• _Problem_:
From the listing below, output the lines between the one with "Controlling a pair" and the one with "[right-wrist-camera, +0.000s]", including those two, and nothing else. Pictures are not copied.

• _Dataset_:
+++

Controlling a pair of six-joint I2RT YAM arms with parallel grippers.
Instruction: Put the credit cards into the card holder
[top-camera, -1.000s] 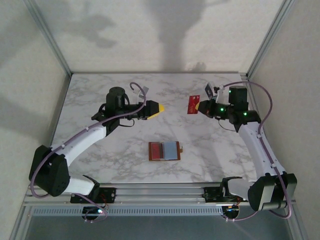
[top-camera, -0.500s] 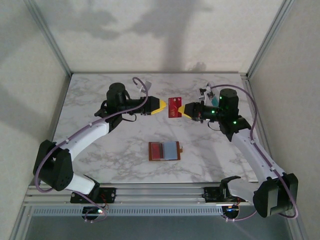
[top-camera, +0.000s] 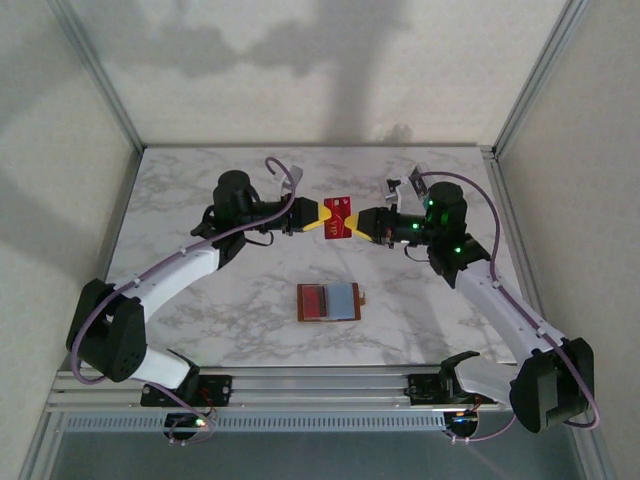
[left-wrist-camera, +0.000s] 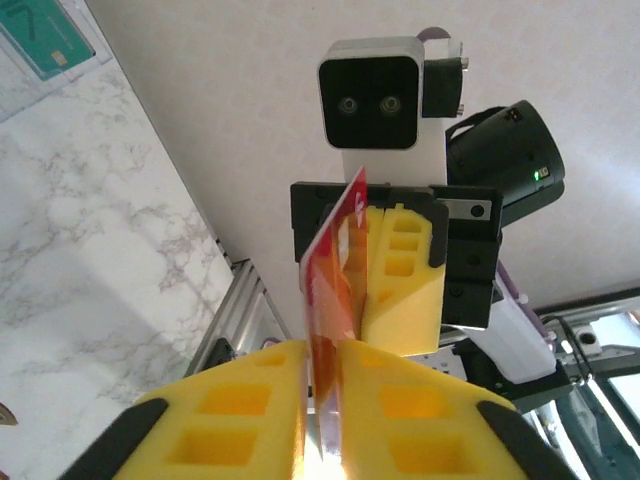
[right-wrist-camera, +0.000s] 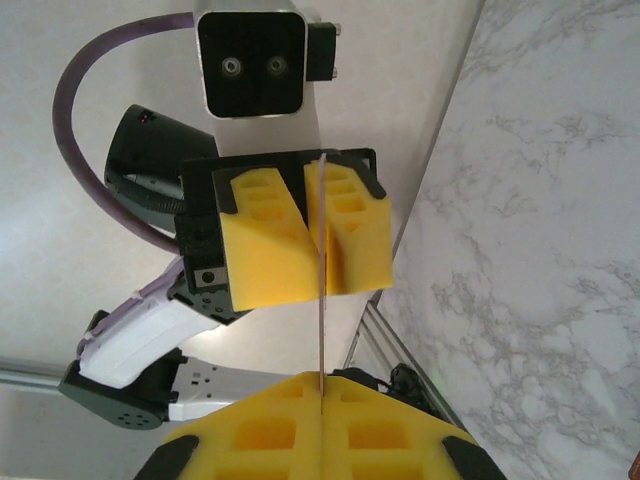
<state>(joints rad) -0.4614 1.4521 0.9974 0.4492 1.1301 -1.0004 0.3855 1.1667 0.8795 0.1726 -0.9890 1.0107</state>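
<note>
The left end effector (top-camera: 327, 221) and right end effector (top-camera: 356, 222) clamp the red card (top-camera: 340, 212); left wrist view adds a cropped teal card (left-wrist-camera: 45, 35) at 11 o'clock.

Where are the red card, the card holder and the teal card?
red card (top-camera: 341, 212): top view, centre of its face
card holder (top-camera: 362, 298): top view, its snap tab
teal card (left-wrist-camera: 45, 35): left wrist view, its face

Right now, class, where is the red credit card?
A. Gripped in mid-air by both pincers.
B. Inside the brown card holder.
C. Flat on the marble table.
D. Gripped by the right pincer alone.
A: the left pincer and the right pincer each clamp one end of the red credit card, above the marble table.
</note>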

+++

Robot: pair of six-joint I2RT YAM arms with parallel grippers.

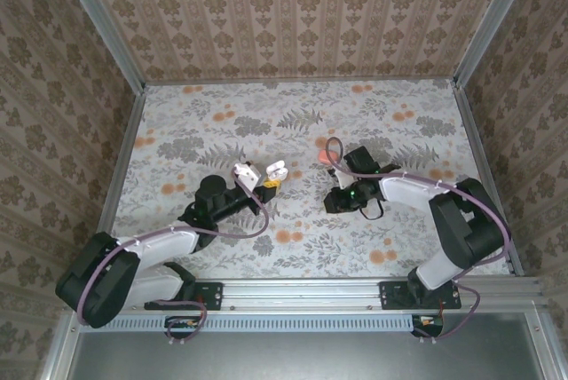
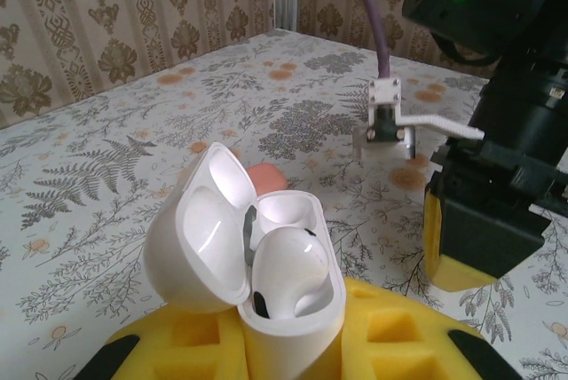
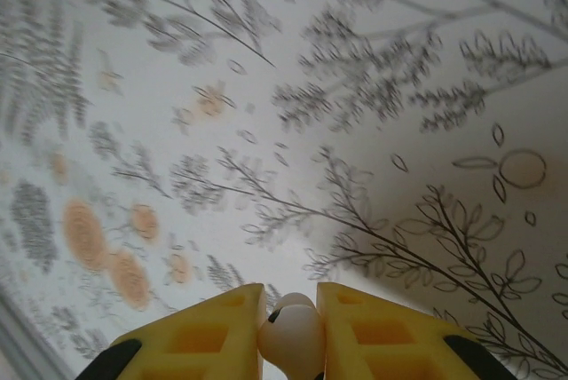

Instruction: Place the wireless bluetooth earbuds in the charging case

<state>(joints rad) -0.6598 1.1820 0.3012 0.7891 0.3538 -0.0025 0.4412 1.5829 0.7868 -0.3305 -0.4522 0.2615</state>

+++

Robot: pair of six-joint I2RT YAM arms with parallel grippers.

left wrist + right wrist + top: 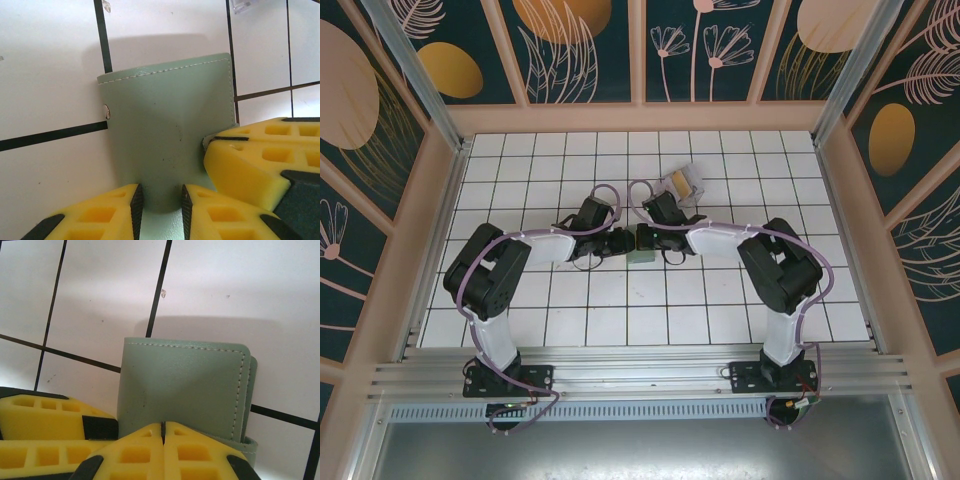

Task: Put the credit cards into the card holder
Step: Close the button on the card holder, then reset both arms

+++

• _Response to this task_:
Controlling a pair of six-joint I2RT YAM arms with parallel grippers.
Instruction: Put the credit cards into the card holder
[top-camera, -1.000s] 
[top-camera, -0.500s] 
[top-camera, +0.000s] 
[left-wrist-camera, +0.000s] 
[right-wrist-camera, +0.000s] 

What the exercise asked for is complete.